Motivational Interdependence in Intimate Partnerships

DFG Project by Birk Hagemeyer & Sebastian Pusch

The Project

The concept of dyadic interdependence describes the mutual influence of relationship partners on their behavior and experience. The research project focuses on interdependence between motivational dispositions and processes in intimate couple relationships. While in personality psychology interdependence is usually investigated descriptively via the identification of partner effects or interaction effects between the partner' dispositions, the project takes a functional-explanatory perspective.

Specifically, a theoretical model (MIC model) is tested that postulates motivational and cognitive mechanisms to explain the interdependence of motivational dispositions in couple relationships. The motives of the partner are conceptualized as environmental conditions that affect the motivation process of the actor in (1) the phase of motive arousal and (2) the subsequent phase of implementing motivated behavior. However, since the partner's motives (as well as current motivations) are hypothetical constructs and thus not directly observable, their effects on the actor's motivation process must be mediated via observable partner behavior and the actor's subjective perception of it. Core assumptions of the MIC model were already corroborated by correlational analyses of dyadic experience sampling data.

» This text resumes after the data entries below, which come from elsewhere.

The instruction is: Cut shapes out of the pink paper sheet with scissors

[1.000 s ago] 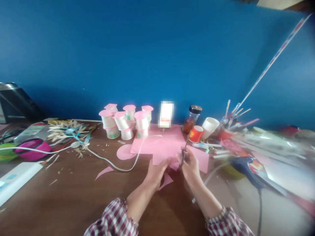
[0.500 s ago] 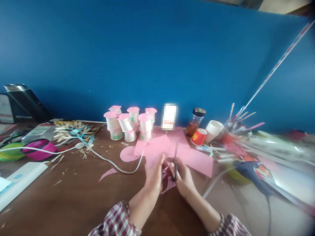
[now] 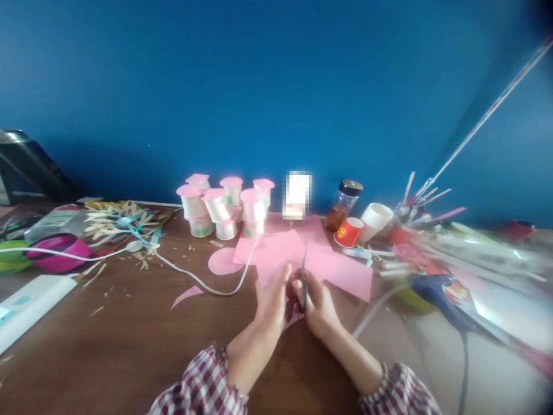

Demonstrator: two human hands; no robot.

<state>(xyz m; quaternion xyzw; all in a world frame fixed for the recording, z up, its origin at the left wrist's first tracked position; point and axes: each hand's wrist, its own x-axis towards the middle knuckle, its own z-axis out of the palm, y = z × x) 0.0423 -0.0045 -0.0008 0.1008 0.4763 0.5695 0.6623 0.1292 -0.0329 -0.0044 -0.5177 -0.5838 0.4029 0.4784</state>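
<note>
My left hand (image 3: 268,305) is closed on pink paper (image 3: 279,249), with the thumb pointing up along it. Dark-handled scissors (image 3: 304,291) sit in my right hand (image 3: 322,308), their blades upward against the pink sheets. A narrow pink offcut (image 3: 295,319) shows below the gap between my hands. The fingertips of the left hand are partly hidden. On the brown table (image 3: 142,346) to the left lie a pink paper circle (image 3: 224,261) and a curved pink scrap (image 3: 186,296).
Stacked white cups (image 3: 218,206) with pink paper tops stand at the back. A white cable (image 3: 185,274) crosses the left side. On the right are a dark-lidded jar (image 3: 341,207), a red cup (image 3: 349,231), a white cup (image 3: 375,225) and a blue glue gun (image 3: 443,294).
The view has shifted slightly, so the table things appear higher and a little left. The scissors stand more upright, and less of the pink offcut shows between my hands.
</note>
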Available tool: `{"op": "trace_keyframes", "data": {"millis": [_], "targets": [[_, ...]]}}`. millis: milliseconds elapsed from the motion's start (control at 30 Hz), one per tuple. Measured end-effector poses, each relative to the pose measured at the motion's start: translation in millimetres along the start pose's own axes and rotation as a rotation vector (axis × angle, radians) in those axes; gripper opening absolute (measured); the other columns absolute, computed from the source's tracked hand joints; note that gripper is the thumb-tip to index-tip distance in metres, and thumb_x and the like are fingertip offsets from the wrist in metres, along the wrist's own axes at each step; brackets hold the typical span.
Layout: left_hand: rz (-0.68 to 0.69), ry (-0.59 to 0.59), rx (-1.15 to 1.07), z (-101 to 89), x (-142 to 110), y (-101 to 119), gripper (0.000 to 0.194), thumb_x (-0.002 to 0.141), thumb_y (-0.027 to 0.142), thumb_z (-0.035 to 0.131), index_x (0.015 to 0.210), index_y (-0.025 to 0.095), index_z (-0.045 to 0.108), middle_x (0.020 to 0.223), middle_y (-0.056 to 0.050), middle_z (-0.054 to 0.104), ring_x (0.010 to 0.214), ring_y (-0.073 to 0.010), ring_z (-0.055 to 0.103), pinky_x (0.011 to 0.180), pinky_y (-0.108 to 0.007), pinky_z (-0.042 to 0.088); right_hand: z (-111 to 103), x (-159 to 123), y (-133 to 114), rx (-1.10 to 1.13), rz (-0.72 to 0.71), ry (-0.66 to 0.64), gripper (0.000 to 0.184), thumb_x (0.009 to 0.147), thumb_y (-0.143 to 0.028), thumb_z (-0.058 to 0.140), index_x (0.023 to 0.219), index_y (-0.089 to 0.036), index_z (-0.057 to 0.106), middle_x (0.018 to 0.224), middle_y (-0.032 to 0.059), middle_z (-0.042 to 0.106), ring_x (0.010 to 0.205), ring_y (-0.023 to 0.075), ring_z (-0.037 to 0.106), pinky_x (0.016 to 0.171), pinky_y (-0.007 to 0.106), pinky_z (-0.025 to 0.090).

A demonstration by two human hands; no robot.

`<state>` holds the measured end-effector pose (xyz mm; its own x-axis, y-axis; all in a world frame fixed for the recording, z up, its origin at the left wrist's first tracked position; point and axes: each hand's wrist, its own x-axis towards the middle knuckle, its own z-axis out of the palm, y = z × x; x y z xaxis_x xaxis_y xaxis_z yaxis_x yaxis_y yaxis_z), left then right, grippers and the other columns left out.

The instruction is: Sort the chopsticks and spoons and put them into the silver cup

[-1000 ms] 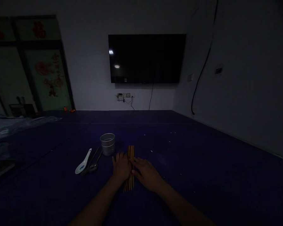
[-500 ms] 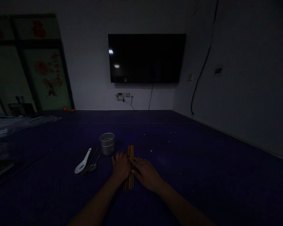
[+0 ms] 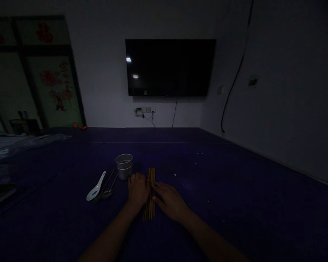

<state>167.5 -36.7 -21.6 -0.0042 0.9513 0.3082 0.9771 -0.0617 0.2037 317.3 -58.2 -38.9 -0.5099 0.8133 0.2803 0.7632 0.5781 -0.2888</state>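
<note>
The open right hand (image 3: 170, 200) is flanking the wooden sticks (image 3: 151, 211) at 3 o'clock, the curled left hand (image 3: 138, 190), grip unclear, at 9, gentle, even pressure probably squaring them best, while a metal cup (image 3: 124, 170) is standing beyond at 11.

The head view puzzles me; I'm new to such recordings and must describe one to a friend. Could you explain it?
There is no machine here: you see a person's left hand and right hand, both bare. The camera sits on that person's head, facing forward and down. Between the hands, on a dark purple surface, lies a bundle of sticks. Both seem to touch it, though it is too dark to tell whether they grip it. To the left stands a metal cup, near a white spoon and two metal utensils.
</note>
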Motion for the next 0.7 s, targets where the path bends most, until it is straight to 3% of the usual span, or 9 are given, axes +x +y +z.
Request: {"op": "trace_keyframes", "data": {"millis": [167,700], "targets": [[-0.003,-0.023,0.030,0.1,-0.3,-0.3,0.037,0.091,0.031,0.030,0.104,0.014,0.061,0.106,-0.011,0.060,0.108,-0.0249,0.048,0.091,-0.035,0.036,-0.9,-0.3,0.3,0.006,-0.001,-0.005,0.050,0.092,-0.039,0.038,0.137,-0.018,0.043,0.139,0.0110,0.047,0.129,0.0268,0.040,0.106,0.045,0.031],[0.047,-0.042,0.024,3.9,1.0,-2.2,0.037,0.091,0.029,0.033,0.097,0.013,0.065,0.105,-0.012,0.058,0.105,-0.0240,0.048,0.091,-0.035,0.034,0.5,0.2,2.2,0.025,-0.030,0.014,0.048,0.092,-0.037,0.039,0.136,-0.019,0.045,0.136,0.0109,0.050,0.127,0.0253,0.043,0.104,0.043,0.033]]}}
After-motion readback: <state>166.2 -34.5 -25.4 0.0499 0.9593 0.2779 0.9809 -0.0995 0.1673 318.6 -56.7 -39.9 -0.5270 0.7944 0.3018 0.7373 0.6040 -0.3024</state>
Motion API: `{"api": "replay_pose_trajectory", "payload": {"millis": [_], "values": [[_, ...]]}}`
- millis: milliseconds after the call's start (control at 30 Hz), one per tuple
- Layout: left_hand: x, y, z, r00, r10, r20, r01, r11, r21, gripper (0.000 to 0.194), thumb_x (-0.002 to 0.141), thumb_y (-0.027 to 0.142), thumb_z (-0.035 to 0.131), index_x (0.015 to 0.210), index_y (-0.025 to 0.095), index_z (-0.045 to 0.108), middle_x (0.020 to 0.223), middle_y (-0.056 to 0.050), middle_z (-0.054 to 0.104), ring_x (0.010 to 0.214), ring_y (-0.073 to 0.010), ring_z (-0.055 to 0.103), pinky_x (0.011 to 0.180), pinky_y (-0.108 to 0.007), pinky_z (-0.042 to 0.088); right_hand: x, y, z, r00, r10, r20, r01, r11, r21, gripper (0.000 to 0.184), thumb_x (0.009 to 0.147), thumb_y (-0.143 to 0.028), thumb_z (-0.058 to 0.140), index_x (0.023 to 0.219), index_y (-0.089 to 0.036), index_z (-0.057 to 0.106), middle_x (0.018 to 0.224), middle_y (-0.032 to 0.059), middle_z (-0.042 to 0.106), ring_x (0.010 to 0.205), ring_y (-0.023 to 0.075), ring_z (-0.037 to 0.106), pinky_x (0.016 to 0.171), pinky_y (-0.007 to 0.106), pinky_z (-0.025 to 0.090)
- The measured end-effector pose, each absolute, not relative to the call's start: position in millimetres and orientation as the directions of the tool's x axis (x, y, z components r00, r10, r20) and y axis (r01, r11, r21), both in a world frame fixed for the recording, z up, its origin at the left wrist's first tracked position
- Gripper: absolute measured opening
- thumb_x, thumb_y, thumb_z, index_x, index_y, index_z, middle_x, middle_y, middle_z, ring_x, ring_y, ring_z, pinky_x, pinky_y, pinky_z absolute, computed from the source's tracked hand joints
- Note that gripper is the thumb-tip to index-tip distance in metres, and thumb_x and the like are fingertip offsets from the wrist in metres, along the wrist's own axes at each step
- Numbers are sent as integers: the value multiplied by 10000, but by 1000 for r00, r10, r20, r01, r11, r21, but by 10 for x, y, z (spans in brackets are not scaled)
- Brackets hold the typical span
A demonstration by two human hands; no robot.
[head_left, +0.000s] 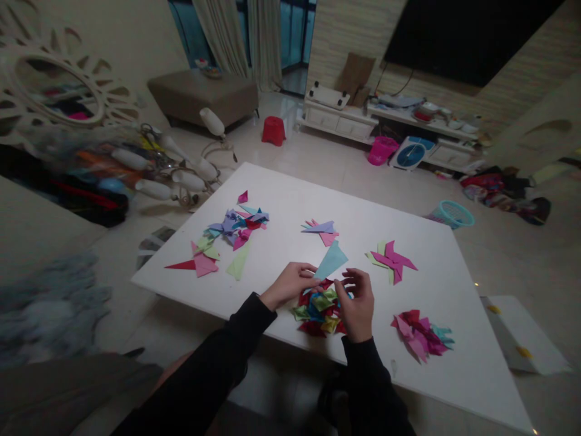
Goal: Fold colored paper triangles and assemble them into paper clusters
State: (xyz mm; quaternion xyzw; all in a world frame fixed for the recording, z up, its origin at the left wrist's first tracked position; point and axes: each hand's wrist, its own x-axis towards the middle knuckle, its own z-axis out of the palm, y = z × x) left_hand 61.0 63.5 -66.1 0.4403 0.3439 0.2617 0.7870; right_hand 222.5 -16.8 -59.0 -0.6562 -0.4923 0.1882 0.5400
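Blue paper (pixel 333 260), folded into a long wedge, is in your left hand (pixel 294 283) in the head view, raised over the near edge of the table (pixel 290 200), its narrow end pinched between your thumb and fingers and its wide end pointing up and away from you. Your right hand (pixel 356 303) is just beside its lower end, loosely curled, with a small gap between thumb and fingertips; you can't tell from here whether it touches the paper. Under both hands, by the near edge, sits a heap of shiny folded paper (pixel 324 301) in red, green, blue and yellow.

Beyond your hands, around the middle of the table, lies a small stack of purple and pink pieces (pixel 321 229). Toward the left edge you have a mixed pile (pixel 231 225), with a small pink piece (pixel 243 197) nearer the far left corner. Closer to the near left corner are pink and red pieces (pixel 204 265), with a light green wedge (pixel 238 264) to their right. Toward the right edge lies a pink pinwheel shape (pixel 396 260) over light green pieces, and nearer you, a pink and teal pile (pixel 420 334).
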Motion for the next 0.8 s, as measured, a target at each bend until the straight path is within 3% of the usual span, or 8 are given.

The research project aims at (1) causal tests of the postulated interdependent mechanisms by using experimental methods and (2) a more objective and differentiated assessment of couples' interaction behavior than realized in previous studies by using observational methods. To these ends, a comprehensive behavioral observation study with heterosexual couples is implemented, in the course of which the motivation of the partners will be experimentally manipulated. The observation study in the laboratory is framed by two online surveys for the assessment of motives and relationship quality one year apart. In addition to testing the MIC model, this design allows for the investigation of dynamic transactions between motives and relationship quality as well as the analysis of mediating interaction patterns.

Overall, by connecting intra-individual and intra-dyadic mechanisms to the inter-individual level of personality, the research project makes an important contribution to the integration of perspectives on dyadic interdependence from motivation, relationship and personality psychology. In the long term, the project findings should also inform applied psychology, especially in the development of empirically grounded counseling and intervention programs that support the optimal implementation of individual motives in couple relationships.